Available data>
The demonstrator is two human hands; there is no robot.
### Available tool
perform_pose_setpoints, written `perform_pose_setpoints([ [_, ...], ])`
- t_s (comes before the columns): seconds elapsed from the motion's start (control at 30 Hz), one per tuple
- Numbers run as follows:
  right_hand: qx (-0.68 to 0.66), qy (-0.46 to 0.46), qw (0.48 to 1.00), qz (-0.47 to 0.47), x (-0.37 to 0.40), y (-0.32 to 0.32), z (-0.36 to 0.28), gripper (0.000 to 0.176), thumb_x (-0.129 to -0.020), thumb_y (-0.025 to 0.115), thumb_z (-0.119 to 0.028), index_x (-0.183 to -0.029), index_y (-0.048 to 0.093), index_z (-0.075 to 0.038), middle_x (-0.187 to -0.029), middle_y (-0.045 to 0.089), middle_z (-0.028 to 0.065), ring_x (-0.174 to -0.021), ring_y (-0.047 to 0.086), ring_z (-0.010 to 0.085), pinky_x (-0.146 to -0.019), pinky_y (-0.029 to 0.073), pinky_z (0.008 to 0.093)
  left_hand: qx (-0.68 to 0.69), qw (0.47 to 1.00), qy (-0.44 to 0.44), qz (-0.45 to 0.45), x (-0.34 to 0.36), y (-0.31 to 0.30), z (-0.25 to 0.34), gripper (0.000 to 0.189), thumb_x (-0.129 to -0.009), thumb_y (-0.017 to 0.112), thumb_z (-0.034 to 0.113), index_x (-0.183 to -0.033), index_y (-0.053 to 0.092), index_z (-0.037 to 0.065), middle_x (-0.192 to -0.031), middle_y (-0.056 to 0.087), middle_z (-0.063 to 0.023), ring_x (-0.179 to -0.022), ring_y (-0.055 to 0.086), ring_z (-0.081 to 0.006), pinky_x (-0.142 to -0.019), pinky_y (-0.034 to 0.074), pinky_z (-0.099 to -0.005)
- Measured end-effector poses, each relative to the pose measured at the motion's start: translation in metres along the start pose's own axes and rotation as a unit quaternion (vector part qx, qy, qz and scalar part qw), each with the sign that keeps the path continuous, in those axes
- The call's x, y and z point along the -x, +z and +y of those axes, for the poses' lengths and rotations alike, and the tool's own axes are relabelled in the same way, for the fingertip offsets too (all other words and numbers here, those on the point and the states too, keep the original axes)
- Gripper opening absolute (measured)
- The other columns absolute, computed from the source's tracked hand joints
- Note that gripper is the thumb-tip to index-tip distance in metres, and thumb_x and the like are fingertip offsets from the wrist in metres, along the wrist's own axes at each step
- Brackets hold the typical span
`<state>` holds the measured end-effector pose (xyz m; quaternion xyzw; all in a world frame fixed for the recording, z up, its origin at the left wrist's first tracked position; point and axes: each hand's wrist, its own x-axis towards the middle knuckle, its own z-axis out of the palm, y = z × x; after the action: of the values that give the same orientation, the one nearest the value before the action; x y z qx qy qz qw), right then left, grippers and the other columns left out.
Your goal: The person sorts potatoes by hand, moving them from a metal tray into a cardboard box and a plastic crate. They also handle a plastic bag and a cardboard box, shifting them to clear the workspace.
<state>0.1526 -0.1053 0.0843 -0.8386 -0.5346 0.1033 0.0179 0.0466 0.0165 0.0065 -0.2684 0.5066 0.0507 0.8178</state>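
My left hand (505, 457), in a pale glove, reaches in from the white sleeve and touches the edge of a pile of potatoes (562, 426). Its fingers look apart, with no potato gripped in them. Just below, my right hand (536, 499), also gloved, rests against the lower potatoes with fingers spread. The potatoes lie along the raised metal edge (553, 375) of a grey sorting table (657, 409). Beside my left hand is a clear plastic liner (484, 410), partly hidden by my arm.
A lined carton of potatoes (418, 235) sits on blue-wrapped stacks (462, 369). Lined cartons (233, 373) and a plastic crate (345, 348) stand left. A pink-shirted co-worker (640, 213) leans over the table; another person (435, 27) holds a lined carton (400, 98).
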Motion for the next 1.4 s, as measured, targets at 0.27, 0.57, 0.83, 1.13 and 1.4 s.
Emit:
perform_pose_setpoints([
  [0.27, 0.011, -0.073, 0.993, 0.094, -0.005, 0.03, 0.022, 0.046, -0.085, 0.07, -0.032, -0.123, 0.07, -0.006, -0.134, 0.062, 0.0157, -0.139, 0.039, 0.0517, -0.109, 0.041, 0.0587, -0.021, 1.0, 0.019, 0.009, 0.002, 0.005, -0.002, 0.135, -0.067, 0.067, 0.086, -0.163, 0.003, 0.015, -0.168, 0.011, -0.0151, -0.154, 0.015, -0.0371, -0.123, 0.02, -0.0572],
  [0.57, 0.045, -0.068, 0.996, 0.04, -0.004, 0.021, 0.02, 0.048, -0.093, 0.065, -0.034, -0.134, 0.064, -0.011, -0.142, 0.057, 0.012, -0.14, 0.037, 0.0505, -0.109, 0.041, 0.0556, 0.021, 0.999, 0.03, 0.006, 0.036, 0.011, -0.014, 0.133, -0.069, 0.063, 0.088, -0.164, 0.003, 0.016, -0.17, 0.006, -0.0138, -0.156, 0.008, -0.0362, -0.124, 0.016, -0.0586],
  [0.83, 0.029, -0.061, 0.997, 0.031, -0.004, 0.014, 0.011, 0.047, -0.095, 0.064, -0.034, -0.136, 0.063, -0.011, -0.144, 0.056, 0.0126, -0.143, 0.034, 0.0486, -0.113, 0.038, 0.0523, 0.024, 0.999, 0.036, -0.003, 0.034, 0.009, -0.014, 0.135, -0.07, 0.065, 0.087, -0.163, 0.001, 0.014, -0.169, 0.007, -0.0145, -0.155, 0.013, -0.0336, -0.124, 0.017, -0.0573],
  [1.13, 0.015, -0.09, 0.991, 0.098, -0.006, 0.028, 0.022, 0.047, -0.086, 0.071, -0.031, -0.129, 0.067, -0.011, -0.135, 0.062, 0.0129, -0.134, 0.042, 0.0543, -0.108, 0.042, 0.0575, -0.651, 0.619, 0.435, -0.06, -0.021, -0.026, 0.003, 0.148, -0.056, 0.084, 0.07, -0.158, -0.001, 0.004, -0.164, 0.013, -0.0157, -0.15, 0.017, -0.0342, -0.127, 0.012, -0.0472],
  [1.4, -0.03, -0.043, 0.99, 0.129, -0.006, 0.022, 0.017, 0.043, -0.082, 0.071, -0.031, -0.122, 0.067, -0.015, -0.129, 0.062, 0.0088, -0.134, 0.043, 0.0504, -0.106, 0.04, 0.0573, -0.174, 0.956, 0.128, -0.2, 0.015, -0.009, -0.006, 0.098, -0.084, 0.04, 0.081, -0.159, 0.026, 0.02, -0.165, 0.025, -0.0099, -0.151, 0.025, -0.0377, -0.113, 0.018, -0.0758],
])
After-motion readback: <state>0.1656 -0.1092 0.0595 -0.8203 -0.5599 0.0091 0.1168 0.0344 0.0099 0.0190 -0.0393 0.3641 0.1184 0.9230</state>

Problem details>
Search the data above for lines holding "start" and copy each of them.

Solution below>
- t_s (comes before the columns): seconds elapsed from the motion's start (control at 30 Hz), one per tuple
- Measured end-effector poses, each relative to the pose measured at the motion's start: translation in metres along the start pose's own axes and rotation as a unit quaternion (vector part qx, qy, qz and scalar part qw), each with the sign that keeps the path continuous, in those axes

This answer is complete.